Die Stadt Köln darf nach einem Gerichtsurteil rund 170.000 Euro Sozialhilfe von dem Islamisten Metin Kaplan und dessen Familie zurückfordern. Zur Urteilsbegründung hieß es, die Familie sei zu keinem Zeitpunkt bedürftig gewesen

HB DÜSSELDORF. Kaplan, seine Ehefrau und seine Kinder seien für ihren Lebensunterhalt nicht auf Sozialhilfe angewiesen gewesen, entschied das Verwaltungsgericht Köln am Dienstag. Kaplan habe auch für private Zwecke auf Gelder seiner Organisation Kalifatstaat zurückgreifen können, hieß es zur Begründung.

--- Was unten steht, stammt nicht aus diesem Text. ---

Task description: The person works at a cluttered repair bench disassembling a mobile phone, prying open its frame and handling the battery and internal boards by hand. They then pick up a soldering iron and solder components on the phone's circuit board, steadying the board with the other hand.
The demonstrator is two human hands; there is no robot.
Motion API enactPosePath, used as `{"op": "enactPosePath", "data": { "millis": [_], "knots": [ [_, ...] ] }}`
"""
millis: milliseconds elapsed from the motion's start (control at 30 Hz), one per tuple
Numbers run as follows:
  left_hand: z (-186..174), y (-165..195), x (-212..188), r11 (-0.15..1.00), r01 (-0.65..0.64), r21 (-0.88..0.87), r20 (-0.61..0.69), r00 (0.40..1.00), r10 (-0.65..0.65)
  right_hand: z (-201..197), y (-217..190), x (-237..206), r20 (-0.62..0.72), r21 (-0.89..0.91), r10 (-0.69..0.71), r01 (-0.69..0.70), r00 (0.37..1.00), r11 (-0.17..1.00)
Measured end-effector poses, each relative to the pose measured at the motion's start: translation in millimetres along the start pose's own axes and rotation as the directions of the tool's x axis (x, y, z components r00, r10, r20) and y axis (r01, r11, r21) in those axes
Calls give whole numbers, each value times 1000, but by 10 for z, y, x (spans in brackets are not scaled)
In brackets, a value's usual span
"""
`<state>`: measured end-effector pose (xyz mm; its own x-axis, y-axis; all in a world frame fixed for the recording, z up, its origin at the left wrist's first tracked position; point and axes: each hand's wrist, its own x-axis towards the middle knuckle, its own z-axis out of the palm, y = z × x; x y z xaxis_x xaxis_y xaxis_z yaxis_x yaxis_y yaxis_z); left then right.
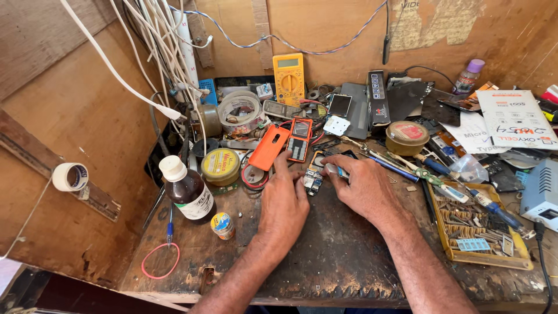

Kaplan hatte dagegen argumentiert, Gelder der Organisation hätten nicht ihm privat gehört. (AZ: 5 K 4483/02) Bei Durchsuchungen von Räumen des Kalifatstaats hatte die Polizei 1998 unter anderem Bargeld im Wert von einer Million Euro entdeckt. Teile des Geldes hätten sich in einer Kaplan privat zur Verfügung stehenden Wohnung gefunden. Gegen das Urteil kann Berufung eingelegt werden.

Der als „Kalif von Köln“ bekannt gewordene Kaplan war im Oktober nach mehreren vergeblichen Versuchen in einer Blitzaktion aus Deutschland in die Türkei abgeschoben worden. Dort wurde er wegen Hochverrats angeklagt. Kaplan war im Jahr 2000 in Deutschland zu vier Jahren Haft verurteilt worden, weil er zur Ermordung eines religiösen Rivalen aufgerufen hatte, der später getötet wurde. Mitglieder der Kaplan-Familie leben noch in Deutschland.